I guess the need to conserve depends on your source of water.  If I had a well I would watch every drop.  But, in my case, I can't understand the need to conserve at all.  Our municipal water system draws water from the Ohio River.  Cleans it up and distributes it to the community.  We wash laundry, take a shower, whatever.  Water goes down the drain, is cleaned up again and returned to the Ohio River two miles downstream from where it was drawn.  We only borrow it for a couple days.  Fresh water is not consumed like oil or coal.  Earth has the same amount of water today as it did hundreds of years ago.  
Having said this, it seems like every year we are encouraged to "conserve" water.  Makes me laugh because to my way of thinking we are actually wasting millions of gallons that flow past our intakes never to be used on its way to the Gulf of Mexico.


----------



## jqgs214 (Jul 3, 2007)

Quarterly I pay about 17.00 for water.  No idea how much water that is I think its 12.00 for the first 7000 gallans and 1.00/1000G after that?  no sure though.


----------



## begreen (Jul 3, 2007)

We're on a small water system and tax ourselves a maintenance fee to cover infrastructure and maintenance. No sewer charge, we're on a septic system. Billing is bi-monthly, fee is 17.50/mo. In the summer we use about 1100 cu ft/mo. This is mostly due to garden watering (with drip irrigation). We have several gardens and dry summers, our water bill shows this. It's sometimes as high as our winter heat bill.
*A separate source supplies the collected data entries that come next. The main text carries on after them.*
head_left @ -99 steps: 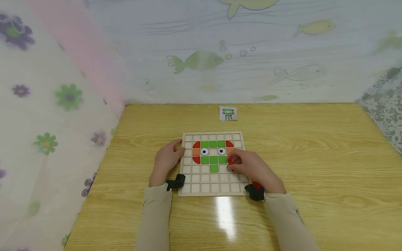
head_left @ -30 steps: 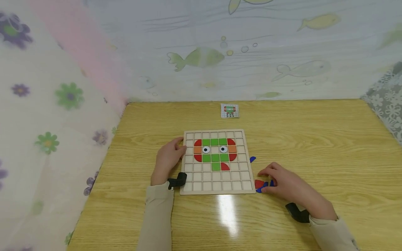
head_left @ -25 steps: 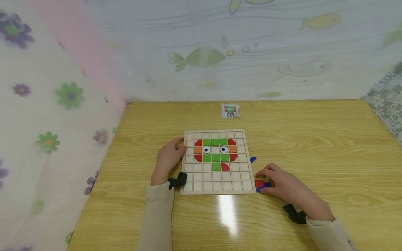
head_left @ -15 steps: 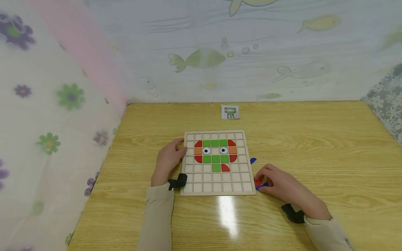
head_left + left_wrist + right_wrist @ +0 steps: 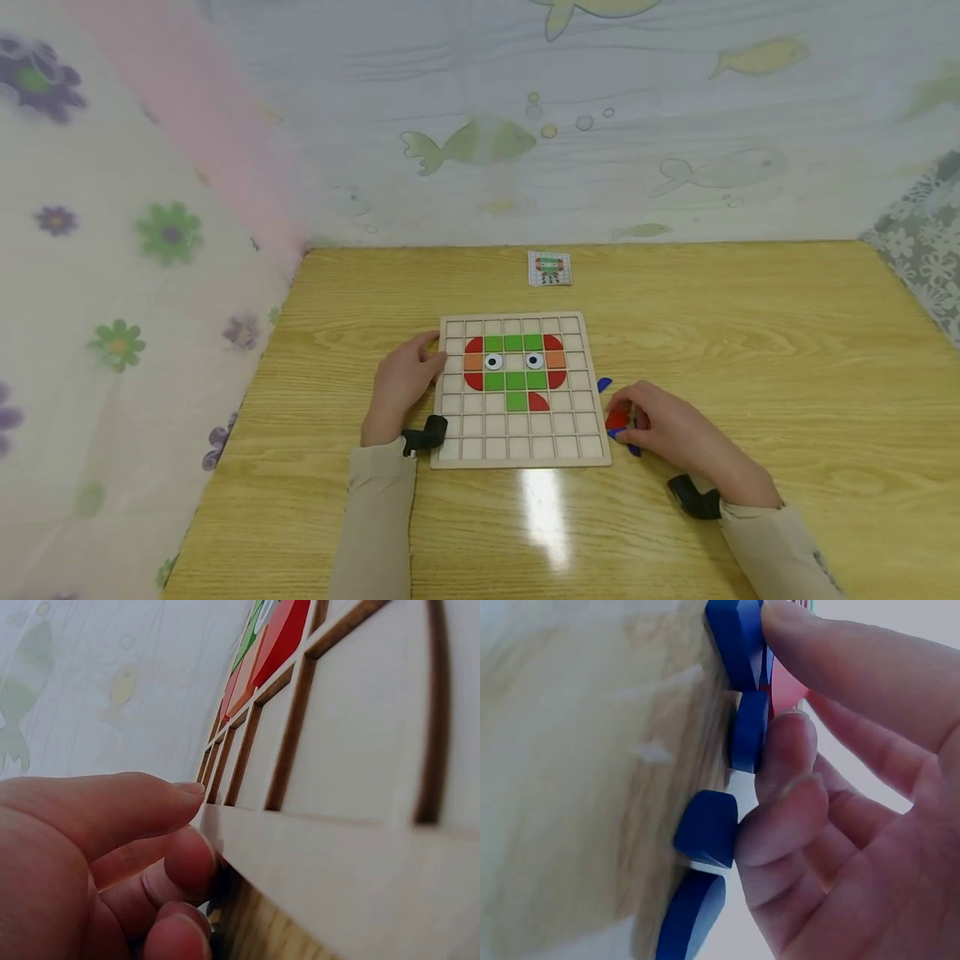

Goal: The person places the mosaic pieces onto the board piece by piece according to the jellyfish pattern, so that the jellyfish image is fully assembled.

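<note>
A square wooden grid board lies on the table, with green squares, red quarter-round tiles, orange squares and two eye tiles in its cells. My left hand holds its left edge; in the left wrist view the fingertips lie against the rim. To the right of the board, my right hand has thumb and index finger curved about a red tile, with blue tiles close by. In the right wrist view, several blue tiles lie at the fingers; the red one is mostly hidden.
A small picture card lies behind the board, showing a similar figure on a grid. One blue tile sits apart by the board's right edge. A patterned curtain borders the wooden table on the left.
A red tile was set into the board below the face. My right hand then went right to the loose tiles, and now shifts slightly up with the red tile. The left hand stays.
</note>
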The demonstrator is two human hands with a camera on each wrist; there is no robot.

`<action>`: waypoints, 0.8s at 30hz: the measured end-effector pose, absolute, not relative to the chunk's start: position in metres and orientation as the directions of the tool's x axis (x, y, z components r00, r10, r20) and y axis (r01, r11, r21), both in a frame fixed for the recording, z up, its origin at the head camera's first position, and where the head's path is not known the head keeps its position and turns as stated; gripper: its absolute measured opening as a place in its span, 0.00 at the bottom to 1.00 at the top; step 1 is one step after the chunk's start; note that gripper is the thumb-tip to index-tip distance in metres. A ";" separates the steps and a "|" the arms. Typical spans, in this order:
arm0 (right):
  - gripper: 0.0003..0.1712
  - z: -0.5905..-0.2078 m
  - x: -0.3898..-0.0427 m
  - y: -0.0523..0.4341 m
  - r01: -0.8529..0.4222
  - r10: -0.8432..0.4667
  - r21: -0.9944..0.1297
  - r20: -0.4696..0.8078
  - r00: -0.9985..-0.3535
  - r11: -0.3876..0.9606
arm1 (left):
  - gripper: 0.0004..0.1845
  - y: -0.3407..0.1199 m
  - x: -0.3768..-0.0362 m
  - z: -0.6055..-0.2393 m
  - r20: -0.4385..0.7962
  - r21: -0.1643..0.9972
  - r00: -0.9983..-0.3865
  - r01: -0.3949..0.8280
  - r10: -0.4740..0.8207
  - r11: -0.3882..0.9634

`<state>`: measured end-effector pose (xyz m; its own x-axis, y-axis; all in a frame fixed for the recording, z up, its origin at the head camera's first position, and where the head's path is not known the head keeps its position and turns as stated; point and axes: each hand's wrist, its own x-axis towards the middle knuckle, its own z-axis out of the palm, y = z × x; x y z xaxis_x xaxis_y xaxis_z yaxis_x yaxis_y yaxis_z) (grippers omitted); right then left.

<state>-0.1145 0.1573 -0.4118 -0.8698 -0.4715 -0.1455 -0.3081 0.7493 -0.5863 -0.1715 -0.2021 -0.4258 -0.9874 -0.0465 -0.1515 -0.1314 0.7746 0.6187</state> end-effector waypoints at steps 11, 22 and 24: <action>0.10 -0.415 -0.126 0.152 -0.299 -0.431 -0.603 -0.083 -0.899 0.740 | 0.24 -0.201 -0.170 -0.426 -0.155 0.624 -0.986 -0.141 -0.055 0.769; 0.10 -0.411 -0.135 0.135 -0.339 -0.417 -0.617 0.020 -0.909 0.710 | 0.24 -0.201 -0.170 -0.426 -0.165 0.625 -0.985 -0.149 -0.057 0.767; 0.09 -0.410 -0.138 0.128 -0.330 -0.417 -0.635 0.014 -0.909 0.698 | 0.24 -0.201 -0.171 -0.426 -0.164 0.620 -0.985 -0.149 -0.059 0.771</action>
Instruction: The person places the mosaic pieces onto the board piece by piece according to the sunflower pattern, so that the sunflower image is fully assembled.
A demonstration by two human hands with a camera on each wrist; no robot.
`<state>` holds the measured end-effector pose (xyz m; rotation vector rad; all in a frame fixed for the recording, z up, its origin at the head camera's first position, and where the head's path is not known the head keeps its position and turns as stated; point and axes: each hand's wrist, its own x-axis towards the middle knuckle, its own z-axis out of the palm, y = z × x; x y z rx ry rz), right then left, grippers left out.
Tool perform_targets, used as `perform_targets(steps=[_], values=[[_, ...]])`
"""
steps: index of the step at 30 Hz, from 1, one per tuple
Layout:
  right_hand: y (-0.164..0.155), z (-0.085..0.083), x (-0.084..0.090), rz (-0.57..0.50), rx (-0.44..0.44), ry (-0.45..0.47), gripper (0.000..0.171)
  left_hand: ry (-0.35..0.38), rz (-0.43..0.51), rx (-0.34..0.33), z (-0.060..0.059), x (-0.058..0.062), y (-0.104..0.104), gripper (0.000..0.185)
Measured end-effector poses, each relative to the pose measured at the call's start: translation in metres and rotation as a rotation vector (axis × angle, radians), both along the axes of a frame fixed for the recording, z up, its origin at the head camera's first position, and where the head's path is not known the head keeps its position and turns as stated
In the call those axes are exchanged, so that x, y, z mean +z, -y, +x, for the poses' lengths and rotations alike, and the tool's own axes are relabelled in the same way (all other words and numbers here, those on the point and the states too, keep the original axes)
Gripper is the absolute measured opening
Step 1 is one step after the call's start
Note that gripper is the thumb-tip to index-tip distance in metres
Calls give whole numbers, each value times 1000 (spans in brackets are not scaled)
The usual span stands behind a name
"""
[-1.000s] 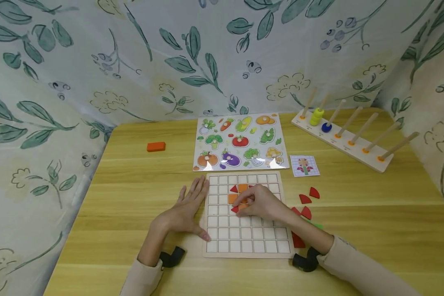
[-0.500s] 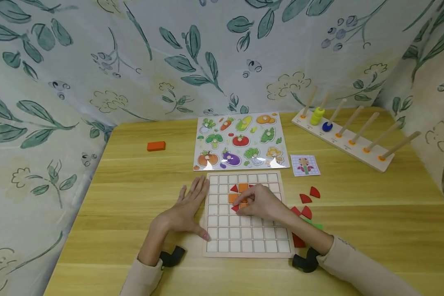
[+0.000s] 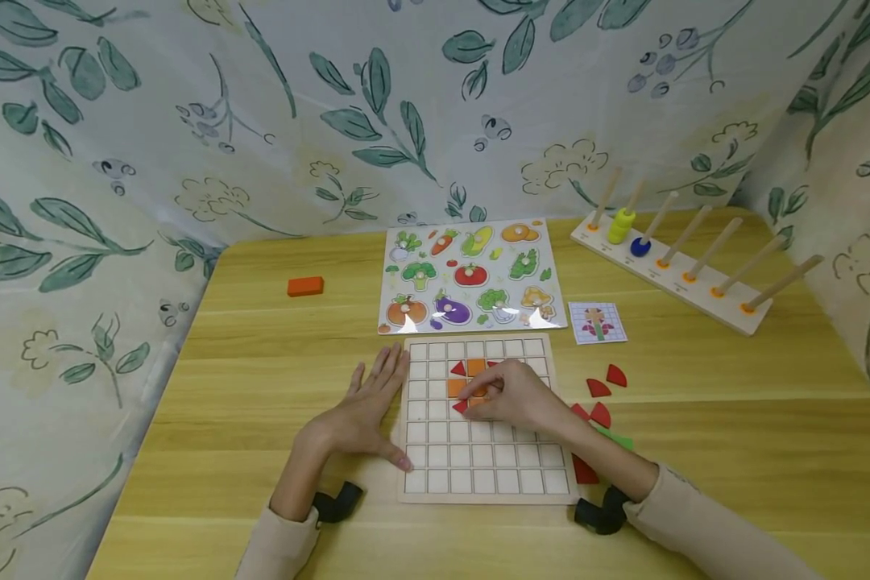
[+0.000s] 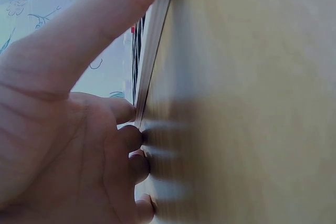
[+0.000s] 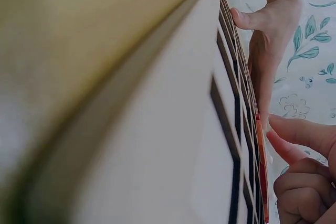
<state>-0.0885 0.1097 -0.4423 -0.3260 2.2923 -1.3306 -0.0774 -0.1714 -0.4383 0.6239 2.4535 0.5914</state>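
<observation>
A framed grid board (image 3: 438, 457) lies on the table, with orange square tiles (image 3: 456, 388) and a red corner piece (image 3: 458, 369) set in its upper middle. My left hand (image 3: 358, 415) is spread along the board's left side, fingertips at the upper edge and thumb at the lower left corner. My right hand (image 3: 511, 395) reaches over the grid from the right, thumb and index finger pinching a red quarter-circle piece (image 3: 460, 408) just below an orange tile. In the right wrist view, the other fingers (image 5: 302, 198) are curled in. The right hand covers part of the tile pattern.
Several loose red quarter-circle pieces (image 3: 598, 389) and a green piece (image 3: 616, 439) lie right of the board. A pattern card (image 3: 598, 323), a vegetable puzzle (image 3: 471, 276) and a peg stand (image 3: 670, 274) are behind. An orange block (image 3: 305, 287) sits at the left.
My right hand's fingertips shift very slightly at the red quarter-circle piece, which moves up a little. The left hand stays in place.
</observation>
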Motion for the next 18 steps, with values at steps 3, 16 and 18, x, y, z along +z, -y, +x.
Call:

Drops down to about 400 cu. ft./mo. in winter for 3 people.


----------



## Jags (Jul 3, 2007)

My well is a whopping 64 feet deep.  No loss of water here.  I have a pretty good size pump (used to be used to fill horse tanks and water tanks in the old farming days) and filled my 6400 gallon swimming pool with a minimum draw down on the well.  Still had 47 feet of water to the bottom of the well from it original position.  My water starts basically 15 feet below the ground surface.  At 6 ft below ground surface is lime stone for many feet and then turns into Saint Peters Sand (according to the old timers, that means your gonna have a good well).  I test it every year, and it always comes back clean.  It is hard water though, but very cold.  A short distance from me, is a shallow artesian well that my uncle drove a sand point to find.  Still works like the day it was discovered and yes, he used the old willow branch to "witch" the water source.  Meaning that he walked around like a dumba$$ with a "Y" willow branch until it bent towards the ground.


----------



## R&D Guy (Jul 4, 2007)

I get water from my city, and live on a 1/3 acre fully landscaped lot with a sprinkler system.  My backyard is about 2/3rds of the total space and faces south so it gets a LOT of sun in the summer which of course requires a LOT of water to keep the lawn green.  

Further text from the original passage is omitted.